Items from a data source:
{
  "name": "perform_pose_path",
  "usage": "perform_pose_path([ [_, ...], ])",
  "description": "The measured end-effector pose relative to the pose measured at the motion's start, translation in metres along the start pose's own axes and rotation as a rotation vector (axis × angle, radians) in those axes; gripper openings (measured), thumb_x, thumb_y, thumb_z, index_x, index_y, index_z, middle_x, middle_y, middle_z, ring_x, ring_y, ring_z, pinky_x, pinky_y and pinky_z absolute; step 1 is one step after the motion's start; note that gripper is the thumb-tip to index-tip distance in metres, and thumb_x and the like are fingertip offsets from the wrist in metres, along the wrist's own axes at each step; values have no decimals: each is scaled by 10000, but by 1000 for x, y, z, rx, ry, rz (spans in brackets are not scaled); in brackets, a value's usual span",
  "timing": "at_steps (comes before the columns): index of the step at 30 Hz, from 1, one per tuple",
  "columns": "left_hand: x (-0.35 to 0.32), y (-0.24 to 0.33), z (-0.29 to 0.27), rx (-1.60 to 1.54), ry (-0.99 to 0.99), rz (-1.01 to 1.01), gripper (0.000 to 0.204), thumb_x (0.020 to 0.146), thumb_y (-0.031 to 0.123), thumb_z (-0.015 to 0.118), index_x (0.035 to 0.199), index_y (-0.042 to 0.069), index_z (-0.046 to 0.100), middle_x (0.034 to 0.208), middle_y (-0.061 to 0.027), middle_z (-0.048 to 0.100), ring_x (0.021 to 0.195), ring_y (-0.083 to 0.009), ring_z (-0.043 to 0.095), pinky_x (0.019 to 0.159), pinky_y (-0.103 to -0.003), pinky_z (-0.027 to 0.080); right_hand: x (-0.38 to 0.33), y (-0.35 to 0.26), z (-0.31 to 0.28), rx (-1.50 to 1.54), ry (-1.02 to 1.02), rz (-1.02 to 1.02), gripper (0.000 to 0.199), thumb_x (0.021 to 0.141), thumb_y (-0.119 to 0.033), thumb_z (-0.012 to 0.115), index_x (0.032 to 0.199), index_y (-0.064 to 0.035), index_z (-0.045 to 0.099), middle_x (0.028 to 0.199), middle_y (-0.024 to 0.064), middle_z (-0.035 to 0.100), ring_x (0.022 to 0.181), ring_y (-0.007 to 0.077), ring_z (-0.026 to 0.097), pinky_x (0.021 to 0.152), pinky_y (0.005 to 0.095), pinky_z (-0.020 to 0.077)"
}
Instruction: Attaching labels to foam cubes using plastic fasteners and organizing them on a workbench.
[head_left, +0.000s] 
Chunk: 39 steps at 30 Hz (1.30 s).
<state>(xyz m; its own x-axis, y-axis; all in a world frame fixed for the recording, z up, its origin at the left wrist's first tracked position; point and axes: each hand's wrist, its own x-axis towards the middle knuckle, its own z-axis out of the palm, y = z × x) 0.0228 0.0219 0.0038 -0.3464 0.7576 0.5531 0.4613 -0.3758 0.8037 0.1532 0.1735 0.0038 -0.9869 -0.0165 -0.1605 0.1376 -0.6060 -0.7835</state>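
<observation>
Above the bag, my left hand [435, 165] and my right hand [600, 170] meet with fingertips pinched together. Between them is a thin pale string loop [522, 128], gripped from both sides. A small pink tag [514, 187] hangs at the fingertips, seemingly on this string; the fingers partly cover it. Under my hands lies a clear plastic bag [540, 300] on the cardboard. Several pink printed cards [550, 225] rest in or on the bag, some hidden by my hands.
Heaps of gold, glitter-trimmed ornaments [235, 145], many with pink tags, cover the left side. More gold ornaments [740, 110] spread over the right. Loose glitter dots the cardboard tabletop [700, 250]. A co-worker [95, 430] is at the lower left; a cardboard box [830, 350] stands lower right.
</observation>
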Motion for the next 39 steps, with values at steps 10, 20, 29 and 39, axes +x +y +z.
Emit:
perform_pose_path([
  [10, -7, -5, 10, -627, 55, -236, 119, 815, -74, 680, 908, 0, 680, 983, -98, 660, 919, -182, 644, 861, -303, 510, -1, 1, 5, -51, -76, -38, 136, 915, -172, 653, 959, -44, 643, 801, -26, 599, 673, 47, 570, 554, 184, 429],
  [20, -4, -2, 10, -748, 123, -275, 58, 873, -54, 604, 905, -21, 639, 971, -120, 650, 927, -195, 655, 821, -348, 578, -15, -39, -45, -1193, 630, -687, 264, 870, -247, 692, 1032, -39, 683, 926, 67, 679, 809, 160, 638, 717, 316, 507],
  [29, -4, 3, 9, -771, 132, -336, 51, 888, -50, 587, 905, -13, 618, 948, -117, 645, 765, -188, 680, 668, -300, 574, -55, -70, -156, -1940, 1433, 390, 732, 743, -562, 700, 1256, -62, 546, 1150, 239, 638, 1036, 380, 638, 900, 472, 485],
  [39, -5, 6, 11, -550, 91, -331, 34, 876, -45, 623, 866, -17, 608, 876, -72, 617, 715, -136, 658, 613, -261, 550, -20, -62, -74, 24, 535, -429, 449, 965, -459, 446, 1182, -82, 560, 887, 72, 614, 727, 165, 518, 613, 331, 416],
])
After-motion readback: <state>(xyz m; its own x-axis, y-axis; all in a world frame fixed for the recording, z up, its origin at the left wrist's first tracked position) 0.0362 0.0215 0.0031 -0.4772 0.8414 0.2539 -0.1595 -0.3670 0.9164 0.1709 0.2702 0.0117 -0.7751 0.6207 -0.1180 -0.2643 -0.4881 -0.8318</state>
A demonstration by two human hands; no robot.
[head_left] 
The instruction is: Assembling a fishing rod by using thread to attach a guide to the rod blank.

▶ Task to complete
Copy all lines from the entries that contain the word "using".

▶ Your response
Instruction: Attaching labels to foam cubes using plastic fasteners and organizing them on a workbench.
The instruction is: Assembling a fishing rod by using thread to attach a guide to the rod blank.

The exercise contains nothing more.